BACKGROUND OF INVENTION

The field of Medical Imaging has been enhanced by the utilization of computer systems. However, the information obtained from Medical Imaging computer systems is not readily available outside of the immediate area; and typically requires expensive, proprietary equipment if remote viewing is even possible. In fact, most Medical Imaging modalities still rely on some form of Radiographic film for medical diagnosis and review.
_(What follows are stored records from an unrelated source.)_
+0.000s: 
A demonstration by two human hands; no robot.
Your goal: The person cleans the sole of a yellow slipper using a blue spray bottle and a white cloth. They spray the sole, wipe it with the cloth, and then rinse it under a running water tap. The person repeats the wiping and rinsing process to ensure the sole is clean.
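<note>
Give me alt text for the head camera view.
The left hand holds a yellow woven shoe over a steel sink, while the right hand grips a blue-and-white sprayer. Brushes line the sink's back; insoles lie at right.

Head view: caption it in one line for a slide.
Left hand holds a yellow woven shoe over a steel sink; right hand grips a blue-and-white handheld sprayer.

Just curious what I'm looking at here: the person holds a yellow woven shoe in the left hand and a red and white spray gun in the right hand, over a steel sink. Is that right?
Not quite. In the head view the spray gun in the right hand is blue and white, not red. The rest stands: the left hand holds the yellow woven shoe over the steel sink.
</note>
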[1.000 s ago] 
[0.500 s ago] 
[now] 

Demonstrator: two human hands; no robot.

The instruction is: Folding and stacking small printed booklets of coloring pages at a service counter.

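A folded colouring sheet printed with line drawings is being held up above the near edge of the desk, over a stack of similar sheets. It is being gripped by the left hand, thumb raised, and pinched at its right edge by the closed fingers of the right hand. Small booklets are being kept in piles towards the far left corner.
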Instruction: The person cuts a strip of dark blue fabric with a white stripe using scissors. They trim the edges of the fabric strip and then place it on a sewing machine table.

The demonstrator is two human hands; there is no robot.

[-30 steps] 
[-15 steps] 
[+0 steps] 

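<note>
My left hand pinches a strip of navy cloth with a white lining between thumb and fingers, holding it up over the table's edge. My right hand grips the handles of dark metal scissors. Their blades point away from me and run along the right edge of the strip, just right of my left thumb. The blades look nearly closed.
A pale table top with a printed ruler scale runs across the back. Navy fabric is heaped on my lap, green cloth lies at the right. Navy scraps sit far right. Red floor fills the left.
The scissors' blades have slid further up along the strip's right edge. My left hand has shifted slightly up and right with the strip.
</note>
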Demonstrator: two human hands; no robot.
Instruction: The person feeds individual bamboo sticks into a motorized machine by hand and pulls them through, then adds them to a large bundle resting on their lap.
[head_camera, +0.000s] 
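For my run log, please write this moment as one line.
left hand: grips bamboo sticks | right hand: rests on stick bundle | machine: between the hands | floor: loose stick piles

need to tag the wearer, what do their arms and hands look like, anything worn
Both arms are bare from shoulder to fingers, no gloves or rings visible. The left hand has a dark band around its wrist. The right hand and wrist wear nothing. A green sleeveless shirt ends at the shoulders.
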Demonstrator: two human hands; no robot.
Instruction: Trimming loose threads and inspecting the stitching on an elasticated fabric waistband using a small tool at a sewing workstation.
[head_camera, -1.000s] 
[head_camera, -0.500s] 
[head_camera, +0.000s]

The Web Enabled Image Extension (WEIX) system will greatly extend the access and usability of Medical Imaging information in a secure and controlled manner. Also, the WEIX system will provide this information via common data formats available on most all Personal Computers (PCs) that have Internet Web-Browsing capability.

SUMMARY OF INVENTION

The Web Enabled Image Extension (WEIX) System is a computer system that interfaces with existing medical scanning devices, such as Computed Tomography (CT) or Magnetic Resonance (MR) Imaging Systems, for the purpose of extending access to the image information collected in the CT and/or MR scans. The WEIX system is described in this document in terms of the particular functions of each of the major components.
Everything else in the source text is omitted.